Information supplied below:

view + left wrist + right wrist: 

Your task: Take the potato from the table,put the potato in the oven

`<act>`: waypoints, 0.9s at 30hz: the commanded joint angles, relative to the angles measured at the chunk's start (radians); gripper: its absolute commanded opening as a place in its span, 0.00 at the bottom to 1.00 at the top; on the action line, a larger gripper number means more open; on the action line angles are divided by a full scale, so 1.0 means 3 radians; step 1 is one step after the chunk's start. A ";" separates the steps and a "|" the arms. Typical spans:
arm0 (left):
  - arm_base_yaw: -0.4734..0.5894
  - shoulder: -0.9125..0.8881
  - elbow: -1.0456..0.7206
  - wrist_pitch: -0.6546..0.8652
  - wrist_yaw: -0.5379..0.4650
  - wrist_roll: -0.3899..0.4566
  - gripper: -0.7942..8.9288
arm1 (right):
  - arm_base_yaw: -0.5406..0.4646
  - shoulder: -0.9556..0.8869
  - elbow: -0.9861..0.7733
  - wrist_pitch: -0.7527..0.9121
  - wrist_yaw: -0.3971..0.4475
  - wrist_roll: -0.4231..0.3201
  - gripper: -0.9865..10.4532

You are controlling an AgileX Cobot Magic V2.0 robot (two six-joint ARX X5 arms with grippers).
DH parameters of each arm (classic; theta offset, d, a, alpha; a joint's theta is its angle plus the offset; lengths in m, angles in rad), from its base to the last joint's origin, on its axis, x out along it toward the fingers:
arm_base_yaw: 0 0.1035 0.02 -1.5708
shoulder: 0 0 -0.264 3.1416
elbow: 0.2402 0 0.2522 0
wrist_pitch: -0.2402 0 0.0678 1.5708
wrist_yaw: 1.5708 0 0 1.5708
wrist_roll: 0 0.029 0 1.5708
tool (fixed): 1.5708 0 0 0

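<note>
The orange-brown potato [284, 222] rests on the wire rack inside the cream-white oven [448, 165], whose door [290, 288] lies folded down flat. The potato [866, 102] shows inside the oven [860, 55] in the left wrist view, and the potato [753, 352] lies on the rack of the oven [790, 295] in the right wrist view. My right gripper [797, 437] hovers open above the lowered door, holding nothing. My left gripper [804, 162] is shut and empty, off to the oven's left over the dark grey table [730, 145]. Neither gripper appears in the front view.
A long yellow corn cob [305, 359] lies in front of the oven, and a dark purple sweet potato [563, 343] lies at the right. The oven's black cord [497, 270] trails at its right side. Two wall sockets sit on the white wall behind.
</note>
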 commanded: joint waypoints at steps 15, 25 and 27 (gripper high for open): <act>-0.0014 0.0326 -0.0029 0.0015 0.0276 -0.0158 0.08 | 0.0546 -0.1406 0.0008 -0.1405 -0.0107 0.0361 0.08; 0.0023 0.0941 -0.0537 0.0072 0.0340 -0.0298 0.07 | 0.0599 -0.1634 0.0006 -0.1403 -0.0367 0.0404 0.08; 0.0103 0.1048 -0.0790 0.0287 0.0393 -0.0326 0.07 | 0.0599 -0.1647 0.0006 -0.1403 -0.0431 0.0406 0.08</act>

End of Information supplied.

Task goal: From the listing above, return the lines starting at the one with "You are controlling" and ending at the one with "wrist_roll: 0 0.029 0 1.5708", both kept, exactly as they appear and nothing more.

Task answer:
You are controlling an AgileX Cobot Magic V2.0 robot (two six-joint ARX X5 arms with grippers).
DH parameters of each arm (classic; theta offset, d, a, alpha; a joint's theta is its angle plus the offset; lengths in m, angles in rad), from its base to the last joint's origin, on its axis, x out along it toward the fingers:
arm_base_yaw: 0 0.1035 0.02 -1.5708
shoulder: 0 0 -0.264 3.1416
elbow: 0.2402 0 0.2522 0
wrist_pitch: -0.2402 0 0.0678 1.5708
wrist_yaw: 1.5708 0 0 1.5708
wrist_roll: 0 0.029 0 1.5708

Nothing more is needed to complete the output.